■ EXCERPTED RECORDS:
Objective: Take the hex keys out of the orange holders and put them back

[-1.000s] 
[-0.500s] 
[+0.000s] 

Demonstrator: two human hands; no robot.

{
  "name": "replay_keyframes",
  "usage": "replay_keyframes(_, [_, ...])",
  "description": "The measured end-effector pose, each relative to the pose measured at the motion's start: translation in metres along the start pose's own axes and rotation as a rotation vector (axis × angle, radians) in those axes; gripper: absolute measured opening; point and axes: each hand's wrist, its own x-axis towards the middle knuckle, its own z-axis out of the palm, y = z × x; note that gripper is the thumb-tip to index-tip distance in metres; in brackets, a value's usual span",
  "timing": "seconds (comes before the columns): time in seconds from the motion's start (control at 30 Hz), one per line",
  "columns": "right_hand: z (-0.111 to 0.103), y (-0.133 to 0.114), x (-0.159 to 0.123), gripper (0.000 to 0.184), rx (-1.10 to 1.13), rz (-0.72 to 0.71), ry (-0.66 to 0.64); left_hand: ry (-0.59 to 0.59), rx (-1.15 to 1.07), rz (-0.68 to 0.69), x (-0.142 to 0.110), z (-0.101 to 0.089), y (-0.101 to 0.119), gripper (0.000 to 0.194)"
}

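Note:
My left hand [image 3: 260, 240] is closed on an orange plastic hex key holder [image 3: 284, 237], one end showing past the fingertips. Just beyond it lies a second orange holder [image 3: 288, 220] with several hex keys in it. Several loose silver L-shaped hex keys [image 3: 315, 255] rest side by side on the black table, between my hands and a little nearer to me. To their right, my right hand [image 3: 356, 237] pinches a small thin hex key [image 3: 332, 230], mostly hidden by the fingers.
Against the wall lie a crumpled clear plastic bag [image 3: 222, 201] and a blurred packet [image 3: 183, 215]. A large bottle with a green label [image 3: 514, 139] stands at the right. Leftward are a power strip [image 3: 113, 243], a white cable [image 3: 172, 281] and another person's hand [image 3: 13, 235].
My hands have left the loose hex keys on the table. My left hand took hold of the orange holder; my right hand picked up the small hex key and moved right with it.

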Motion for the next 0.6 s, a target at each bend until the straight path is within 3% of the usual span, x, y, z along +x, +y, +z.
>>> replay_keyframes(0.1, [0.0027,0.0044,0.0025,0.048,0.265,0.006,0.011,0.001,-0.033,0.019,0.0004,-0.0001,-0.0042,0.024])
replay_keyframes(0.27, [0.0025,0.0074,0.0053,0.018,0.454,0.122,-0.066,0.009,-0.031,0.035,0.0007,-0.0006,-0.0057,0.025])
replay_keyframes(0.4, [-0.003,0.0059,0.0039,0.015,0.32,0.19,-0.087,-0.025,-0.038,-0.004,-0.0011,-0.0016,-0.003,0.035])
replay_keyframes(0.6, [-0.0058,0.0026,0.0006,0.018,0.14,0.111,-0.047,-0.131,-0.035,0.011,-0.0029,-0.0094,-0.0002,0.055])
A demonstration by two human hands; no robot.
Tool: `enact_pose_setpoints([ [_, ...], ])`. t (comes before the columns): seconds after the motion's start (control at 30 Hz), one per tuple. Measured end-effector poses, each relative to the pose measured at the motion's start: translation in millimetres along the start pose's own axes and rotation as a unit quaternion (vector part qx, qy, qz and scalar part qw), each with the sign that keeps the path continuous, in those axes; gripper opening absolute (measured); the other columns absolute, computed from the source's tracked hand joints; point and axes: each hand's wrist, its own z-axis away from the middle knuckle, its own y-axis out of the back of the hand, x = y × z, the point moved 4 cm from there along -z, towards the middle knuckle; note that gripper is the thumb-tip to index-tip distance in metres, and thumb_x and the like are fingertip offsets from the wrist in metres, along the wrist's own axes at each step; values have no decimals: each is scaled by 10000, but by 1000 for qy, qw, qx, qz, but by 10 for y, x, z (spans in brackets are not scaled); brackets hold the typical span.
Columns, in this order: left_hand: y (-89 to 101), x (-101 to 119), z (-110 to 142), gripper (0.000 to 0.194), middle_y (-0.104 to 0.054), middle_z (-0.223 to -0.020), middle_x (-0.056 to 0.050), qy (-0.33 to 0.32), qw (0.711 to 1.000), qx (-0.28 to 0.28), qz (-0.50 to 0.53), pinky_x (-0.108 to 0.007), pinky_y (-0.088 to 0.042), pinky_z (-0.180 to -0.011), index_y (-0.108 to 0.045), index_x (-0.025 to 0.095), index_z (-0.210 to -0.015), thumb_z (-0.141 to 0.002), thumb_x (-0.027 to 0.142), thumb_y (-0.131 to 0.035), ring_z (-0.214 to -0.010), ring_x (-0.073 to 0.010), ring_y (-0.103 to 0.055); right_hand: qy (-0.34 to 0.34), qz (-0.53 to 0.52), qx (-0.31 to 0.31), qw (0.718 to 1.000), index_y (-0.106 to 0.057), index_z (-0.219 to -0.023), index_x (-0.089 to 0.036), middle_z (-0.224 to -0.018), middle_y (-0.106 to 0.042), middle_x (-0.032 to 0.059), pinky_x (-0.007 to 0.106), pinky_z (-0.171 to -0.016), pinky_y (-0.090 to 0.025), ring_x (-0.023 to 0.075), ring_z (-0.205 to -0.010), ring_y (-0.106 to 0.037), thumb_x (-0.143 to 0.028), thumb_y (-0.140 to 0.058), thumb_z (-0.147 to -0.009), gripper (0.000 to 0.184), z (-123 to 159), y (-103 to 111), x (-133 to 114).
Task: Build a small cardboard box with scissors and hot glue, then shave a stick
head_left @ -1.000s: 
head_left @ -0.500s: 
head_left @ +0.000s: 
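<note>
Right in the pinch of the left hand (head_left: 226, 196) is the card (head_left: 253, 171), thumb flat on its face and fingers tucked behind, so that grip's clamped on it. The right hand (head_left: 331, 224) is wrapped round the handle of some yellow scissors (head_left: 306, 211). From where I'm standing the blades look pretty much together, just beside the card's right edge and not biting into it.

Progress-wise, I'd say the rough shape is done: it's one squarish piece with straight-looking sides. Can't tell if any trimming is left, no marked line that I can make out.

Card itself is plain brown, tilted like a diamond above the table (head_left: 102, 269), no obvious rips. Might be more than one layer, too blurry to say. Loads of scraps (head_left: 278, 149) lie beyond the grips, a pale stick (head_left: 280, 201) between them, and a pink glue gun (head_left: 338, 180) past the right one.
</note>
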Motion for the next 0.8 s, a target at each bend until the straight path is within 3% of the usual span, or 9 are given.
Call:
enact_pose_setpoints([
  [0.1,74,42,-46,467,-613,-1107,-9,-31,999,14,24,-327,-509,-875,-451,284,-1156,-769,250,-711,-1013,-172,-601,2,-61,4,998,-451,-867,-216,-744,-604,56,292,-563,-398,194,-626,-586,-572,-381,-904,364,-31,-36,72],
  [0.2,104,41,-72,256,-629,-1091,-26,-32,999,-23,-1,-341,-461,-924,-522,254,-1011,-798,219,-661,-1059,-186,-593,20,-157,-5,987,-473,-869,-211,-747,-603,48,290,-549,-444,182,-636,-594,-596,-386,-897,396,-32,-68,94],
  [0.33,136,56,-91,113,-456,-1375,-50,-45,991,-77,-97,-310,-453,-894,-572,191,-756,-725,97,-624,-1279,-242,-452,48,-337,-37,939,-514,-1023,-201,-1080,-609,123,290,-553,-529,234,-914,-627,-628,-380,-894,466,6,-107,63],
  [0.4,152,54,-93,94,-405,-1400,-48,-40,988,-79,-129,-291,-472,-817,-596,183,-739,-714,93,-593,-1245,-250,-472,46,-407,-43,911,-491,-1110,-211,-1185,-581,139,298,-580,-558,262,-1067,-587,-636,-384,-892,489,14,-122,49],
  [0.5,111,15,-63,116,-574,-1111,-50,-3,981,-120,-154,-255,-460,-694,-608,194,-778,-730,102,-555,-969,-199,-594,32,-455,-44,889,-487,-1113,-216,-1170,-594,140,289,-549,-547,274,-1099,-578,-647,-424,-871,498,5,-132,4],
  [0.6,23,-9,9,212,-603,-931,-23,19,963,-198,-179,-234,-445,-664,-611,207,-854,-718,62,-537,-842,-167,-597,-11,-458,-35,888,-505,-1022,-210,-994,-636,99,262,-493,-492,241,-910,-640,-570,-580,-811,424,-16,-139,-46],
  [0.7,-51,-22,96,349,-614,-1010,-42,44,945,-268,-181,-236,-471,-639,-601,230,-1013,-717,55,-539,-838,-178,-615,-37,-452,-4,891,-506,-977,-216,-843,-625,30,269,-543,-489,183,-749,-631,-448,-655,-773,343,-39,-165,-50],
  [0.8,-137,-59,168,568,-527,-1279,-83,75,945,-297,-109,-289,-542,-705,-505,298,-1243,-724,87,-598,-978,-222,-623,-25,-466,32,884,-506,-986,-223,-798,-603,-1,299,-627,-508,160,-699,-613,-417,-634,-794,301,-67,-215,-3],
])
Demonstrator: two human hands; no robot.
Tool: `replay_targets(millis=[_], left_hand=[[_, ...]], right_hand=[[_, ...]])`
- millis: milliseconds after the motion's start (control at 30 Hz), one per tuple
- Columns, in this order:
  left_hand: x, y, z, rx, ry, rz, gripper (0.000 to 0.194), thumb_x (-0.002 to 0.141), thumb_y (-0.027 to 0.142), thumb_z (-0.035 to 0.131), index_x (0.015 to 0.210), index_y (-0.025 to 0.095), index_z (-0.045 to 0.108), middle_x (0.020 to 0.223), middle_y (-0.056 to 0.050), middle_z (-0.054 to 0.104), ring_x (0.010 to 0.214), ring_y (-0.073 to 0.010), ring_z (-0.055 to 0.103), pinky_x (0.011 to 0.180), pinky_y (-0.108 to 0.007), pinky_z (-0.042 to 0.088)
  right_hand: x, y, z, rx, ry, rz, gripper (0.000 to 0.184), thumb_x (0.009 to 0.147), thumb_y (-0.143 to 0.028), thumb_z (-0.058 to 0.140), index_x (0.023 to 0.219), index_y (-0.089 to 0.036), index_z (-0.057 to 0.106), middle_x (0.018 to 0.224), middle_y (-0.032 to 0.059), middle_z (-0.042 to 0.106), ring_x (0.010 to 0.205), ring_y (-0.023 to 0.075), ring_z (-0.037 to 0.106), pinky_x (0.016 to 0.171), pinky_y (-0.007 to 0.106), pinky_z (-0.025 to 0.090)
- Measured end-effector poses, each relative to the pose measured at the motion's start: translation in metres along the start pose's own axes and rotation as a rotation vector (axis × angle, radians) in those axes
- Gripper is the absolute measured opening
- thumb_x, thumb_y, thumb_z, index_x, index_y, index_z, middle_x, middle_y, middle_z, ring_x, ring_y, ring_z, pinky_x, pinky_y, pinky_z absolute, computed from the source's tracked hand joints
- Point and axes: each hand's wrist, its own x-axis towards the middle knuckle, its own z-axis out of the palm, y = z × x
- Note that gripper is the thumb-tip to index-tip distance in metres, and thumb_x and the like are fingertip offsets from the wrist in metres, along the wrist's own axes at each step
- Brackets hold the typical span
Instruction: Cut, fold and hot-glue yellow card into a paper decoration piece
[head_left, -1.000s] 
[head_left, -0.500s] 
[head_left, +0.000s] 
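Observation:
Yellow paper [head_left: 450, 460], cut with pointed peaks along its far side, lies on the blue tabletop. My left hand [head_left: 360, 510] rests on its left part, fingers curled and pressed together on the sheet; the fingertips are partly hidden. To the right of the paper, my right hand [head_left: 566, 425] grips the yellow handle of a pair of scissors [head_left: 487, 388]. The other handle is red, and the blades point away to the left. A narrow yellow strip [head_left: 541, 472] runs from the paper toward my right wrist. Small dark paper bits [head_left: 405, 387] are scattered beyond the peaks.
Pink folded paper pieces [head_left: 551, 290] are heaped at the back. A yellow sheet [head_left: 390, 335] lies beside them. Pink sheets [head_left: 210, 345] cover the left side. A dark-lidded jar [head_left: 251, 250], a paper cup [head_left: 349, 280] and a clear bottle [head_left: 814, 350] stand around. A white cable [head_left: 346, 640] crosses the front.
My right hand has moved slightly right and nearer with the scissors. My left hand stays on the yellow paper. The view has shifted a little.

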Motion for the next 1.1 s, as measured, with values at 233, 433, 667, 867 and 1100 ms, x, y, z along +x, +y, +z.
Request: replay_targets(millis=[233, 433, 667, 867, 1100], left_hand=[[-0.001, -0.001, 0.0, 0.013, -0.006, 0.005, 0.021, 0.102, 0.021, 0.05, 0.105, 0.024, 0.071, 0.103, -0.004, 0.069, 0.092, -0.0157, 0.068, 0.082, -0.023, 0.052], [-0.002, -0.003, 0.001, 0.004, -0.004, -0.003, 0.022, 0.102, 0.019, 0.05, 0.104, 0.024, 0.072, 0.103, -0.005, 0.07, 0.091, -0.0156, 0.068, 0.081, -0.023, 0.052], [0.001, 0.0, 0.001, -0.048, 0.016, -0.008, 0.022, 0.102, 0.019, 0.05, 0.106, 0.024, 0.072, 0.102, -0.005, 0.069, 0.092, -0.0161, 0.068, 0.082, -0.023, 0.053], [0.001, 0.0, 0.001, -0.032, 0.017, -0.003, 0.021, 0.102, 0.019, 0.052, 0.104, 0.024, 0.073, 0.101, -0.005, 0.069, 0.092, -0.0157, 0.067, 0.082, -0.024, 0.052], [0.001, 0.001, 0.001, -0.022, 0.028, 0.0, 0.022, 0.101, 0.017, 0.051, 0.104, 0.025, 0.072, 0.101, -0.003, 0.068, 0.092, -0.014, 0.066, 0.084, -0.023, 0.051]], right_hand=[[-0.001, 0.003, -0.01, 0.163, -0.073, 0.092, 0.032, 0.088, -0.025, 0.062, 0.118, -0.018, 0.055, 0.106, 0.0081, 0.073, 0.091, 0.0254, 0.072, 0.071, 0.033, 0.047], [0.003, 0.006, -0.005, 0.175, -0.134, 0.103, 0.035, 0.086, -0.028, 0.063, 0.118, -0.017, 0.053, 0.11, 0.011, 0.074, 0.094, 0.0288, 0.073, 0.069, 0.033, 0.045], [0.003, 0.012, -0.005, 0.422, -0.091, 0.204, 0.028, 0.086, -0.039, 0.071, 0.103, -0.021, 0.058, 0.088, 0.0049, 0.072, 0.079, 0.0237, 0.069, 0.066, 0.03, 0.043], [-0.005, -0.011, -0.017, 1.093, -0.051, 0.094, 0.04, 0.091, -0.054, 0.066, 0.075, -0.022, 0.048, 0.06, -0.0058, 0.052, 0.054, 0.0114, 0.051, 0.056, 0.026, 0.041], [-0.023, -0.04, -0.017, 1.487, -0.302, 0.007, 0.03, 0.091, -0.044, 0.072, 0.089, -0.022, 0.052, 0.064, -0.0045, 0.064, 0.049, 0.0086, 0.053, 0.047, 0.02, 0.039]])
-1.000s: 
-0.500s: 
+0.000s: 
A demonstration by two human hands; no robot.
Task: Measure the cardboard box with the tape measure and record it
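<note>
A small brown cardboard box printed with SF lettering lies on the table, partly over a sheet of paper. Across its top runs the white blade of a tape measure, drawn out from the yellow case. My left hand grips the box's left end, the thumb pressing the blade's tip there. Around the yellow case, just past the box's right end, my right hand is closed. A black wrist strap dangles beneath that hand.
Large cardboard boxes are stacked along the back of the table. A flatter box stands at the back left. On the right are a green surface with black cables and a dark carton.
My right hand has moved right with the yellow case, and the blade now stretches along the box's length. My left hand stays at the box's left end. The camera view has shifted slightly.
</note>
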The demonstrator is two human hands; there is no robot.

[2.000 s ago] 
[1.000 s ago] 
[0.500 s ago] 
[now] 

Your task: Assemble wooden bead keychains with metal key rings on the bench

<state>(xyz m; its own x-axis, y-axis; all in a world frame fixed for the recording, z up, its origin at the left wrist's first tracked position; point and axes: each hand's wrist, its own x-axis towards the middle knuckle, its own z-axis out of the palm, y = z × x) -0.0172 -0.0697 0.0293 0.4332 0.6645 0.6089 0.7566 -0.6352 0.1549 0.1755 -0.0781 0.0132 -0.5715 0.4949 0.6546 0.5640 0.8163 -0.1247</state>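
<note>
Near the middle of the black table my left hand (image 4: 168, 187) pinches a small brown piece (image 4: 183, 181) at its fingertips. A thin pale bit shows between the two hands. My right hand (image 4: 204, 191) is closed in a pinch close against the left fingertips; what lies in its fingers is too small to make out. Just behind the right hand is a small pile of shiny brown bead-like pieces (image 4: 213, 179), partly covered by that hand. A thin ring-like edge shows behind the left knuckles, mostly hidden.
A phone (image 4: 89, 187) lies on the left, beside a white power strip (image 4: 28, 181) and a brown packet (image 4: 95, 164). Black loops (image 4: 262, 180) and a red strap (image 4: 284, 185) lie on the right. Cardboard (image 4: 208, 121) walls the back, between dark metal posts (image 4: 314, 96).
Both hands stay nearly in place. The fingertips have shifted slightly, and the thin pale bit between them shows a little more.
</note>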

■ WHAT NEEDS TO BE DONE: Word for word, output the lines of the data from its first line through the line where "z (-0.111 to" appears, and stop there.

■ ANSWER BOX:
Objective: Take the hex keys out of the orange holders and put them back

[-1.000s] 
[-0.500s] 
[+0.000s] 

Demonstrator: two human hands; no robot.

{
  "name": "replay_keyframes",
  "usage": "replay_keyframes(_, [_, ...])",
  "description": "The measured end-effector pose, each relative to the pose measured at the motion's start: translation in metres along the start pose's own axes and rotation as a rotation vector (axis × angle, radians) in those axes; gripper: absolute measured opening; point and axes: each hand's wrist, its own x-axis towards the middle knuckle, its own z-axis out of the palm, y = z × x; note that gripper is the thumb-tip to index-tip distance in metres; in brackets, a value's usual span",
  "timing": "seconds (comes before the columns): time in seconds from the motion's start (control at 30 Hz), one per line",
  "columns": "right_hand: z (-0.111 to 0.103), y (-0.133 to 0.114), x (-0.159 to 0.123), gripper (0.000 to 0.184), rx (-1.10 to 1.13), rz (-0.72 to 0.71), ry (-0.66 to 0.64); left_hand: ry (-0.59 to 0.59), rx (-1.15 to 1.07), rz (-0.68 to 0.69), x (-0.142 to 0.110), z (-0.101 to 0.089), y (-0.101 to 0.119), gripper (0.000 to 0.194)"

With this, the exercise has been completed.